Here we will be having different applications(servers). Each of these servers will load the data to the same database. Since each application runs on a different server each one will have a different JVM. And the cache of each application created separately for each JVMs.
Suppose a request comes in and banking application1 to store the bank details for a particular bank Number will store the data in the cache1 which is the own cache of Application1 and as well as the Database. But how will banking application2 and application3 know about this cache update? They are not aware of this transaction. Suppose some other user calls the banking application3 to retrieve the newly inserted bank details. It will not in the cache3. So it will get data from the Database. So there will be a network call required for the new banking details.

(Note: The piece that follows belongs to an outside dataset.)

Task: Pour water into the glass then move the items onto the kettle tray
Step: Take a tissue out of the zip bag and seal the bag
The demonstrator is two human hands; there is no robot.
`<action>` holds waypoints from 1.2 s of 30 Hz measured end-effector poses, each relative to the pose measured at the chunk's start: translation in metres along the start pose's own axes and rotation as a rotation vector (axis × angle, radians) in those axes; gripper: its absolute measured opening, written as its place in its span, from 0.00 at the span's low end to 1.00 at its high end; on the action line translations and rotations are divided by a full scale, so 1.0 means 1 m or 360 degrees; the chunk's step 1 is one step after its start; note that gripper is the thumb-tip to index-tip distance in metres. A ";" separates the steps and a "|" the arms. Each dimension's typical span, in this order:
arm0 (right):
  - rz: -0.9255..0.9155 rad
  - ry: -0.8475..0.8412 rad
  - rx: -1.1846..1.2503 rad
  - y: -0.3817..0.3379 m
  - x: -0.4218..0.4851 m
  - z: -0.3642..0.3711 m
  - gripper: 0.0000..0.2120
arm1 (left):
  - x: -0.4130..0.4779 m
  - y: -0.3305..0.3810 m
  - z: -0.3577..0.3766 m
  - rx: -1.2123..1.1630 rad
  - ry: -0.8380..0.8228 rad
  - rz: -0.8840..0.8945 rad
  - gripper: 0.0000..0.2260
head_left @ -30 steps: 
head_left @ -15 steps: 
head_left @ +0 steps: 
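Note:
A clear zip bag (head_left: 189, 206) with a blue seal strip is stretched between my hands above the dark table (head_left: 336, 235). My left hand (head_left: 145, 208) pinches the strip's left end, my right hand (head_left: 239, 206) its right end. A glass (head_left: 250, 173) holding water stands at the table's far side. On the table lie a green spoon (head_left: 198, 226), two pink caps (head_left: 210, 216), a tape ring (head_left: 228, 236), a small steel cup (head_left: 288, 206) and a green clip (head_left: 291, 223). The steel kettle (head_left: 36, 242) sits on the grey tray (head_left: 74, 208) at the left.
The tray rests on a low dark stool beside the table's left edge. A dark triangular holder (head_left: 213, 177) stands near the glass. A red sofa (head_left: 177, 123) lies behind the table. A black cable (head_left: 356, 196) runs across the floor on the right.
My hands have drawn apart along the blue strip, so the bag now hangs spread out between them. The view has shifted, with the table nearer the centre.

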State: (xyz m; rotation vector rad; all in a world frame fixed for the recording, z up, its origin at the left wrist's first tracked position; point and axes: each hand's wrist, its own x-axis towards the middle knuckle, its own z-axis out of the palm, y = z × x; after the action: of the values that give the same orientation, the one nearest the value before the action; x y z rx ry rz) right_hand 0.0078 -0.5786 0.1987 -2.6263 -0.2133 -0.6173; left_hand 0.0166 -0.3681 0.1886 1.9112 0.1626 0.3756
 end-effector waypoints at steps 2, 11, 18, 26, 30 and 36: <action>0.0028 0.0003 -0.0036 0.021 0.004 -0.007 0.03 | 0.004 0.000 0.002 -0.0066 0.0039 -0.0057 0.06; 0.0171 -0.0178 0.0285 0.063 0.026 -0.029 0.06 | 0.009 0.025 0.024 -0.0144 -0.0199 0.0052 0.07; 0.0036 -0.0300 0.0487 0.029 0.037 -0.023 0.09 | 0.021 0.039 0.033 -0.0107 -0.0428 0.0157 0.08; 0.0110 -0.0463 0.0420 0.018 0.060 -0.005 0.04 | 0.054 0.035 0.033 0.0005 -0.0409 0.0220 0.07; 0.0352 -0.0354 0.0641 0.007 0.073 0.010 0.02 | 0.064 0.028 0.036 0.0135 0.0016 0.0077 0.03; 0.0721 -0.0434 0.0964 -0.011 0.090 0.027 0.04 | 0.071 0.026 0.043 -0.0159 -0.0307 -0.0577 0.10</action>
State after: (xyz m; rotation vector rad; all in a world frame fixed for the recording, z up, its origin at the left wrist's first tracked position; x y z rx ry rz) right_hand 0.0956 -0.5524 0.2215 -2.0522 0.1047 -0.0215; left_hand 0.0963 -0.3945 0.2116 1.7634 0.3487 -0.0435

Also, suppose the banking application1 has updated or deleted the existing data. Now these updated details not present with application2 and application3. So the cache2 and cache3 will contain invalid/not updated data. This can be a major issue in this application.
To resolve these problems we make use of a distributed in-memory cache i.e Hazelcast.
Hazelcast is an in-memory distributed cache. Suppose that banking application1 is updated its cache Then this change is also reflected in banking application2 and banking application3. So data integrity is maintained across all the cache using Hazelcast.
The goal of In-Memory Data Grids (IMDG) is to provide extremely high availability of data by keeping it in memory and in a highly distributed fashion. The advantages of Hazelcast are,
- Clustering — Hazelcast has a clustered set of Nodes that work in unison
- Distributed — The data in Hazelcast is distributed in all the nodes
- Fault-Tolerant — Hazelcast maintains replicated copies of data.
Suppose JVM1 is down. Still, all the data that is present in JVM1 also present in other nodes as replicated copies of maintaining. So there is no data loss if you are making use of Hazelcast.
- Application scaling — Hazelcast can be scaled horizontally. It is Elastic in nature. New nodes can be added to the cluster, and the data in the nodes get automatically distributed again in all the nodes.
Suppose we have added one more banking application4 all the data that was previously present in 3 nodes will automatically get distributed to the 4 nodes.
So by now, you should have a good knowledge of what is Hazelcast and when to use it. In the next tutorial, we will implement a Spring Boot + Hazelcast application.